The situation – The new site for work was created and pushed live. All was well until the day we discovered the dev and staging sites had been indexed to Google!

Previously, this had not been an issue for 2 reasons… 1) There was no proper staging site. 2) The dev site was on a completely different platform with a firewall that used ip filtering. I recognize that this was not the best way to develop, but that is a conversation for another post. The new site had more involvement from the company site admin, and we set up the dev and staging environments on his servers, alongside production.

Back to the Google indexing… I believe it was our SEO contractor that notified me about the situation. For a short term solution, I set up the dev and staging sites to return a “410 Gone” error, so Google would eventually remove them from index upon future crawls. This turned out to be relatively simple. As the site is built with Flask, the @app.after_request was utilized to manage all requests.

Oh yeah, I almost forgot to mention the ip validation that was required. I had to validate ip’s because when the site returned a 410 error, it also affected embedded files, like CSS and JS, they essentially “did not exist”. I created an isolated url that would capture the users ip address and store it in a json file. If the user’s ip address was in this file, the site could be viewed normally.
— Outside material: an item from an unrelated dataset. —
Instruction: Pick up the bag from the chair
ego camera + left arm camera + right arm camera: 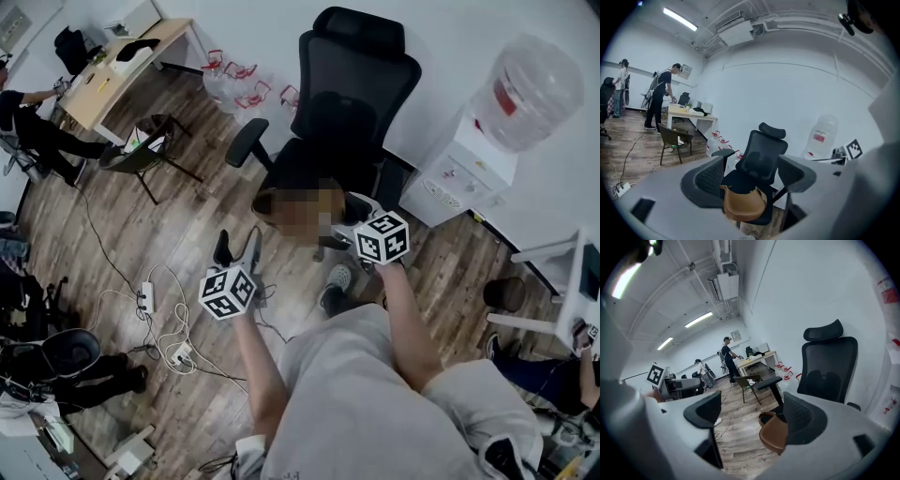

An example of the code is below.

validated_ip = f'/path/to/file/valid_ip.json'

@app.after_request
def set_headers(response):
# returns 410 status code to help get dev and staging out of google index
    if app.config.get("SITE_ROOT") != "https://www.prod_site.com":
        with open(validated_ip, "r") as file:
            data = json.load(file)
        if request.remote_addr in data["validated"]:
            return response
        else:
            response.status_code = 410
            return response
    return response

@app.route("/user-ip-validate")
def validate_ip():
    if not os.path.exists(validated_ip):
        data = {"validated": [request.remote_addr]}
        with open(validated_ip, "w") as init_file:
            json.dump(data, init_file)
        return "your ip address has been added"
    else:
        with open(validated_ip, "r") as file:
            data = json.load(file)
        data["validated"].append(request.remote_addr)

        with open(validated_ip, 'w') as write_file:
            json.dump(data, write_file)
        return "your ip address is on the list"

Once all but a few (maybe 6), of the offending pages had been removed, we moved to a log in process. No one would be able to access the dev or staging without proper credentials, and there would be NO scraping!!! (Still have no idea how dev and staging were discovered…) This very effective safeguard was achieved with a few lines of code, using flask_httpauth, targeting the @app.before_request function:

# must import flask_httpauth and associated functions
@app.before_request
def login_for_dev_and_stage():
    # if not public prod site, must have login credentials
    if app.config.get("SITE_ROOT") != "https://www.prod_site.com":
        return auth.login_required(lambda: None)()

The biggest thing I learned is something I already knew, but did not put it into practice; Never assume… Since the admin had taken a more active role, I assumed that he would take care of protecting the sites, and I was wrong. I am not a person who is afraid to ask questions, I just didn’t. A few seconds of clarification can save a LOT of time and effort down the road.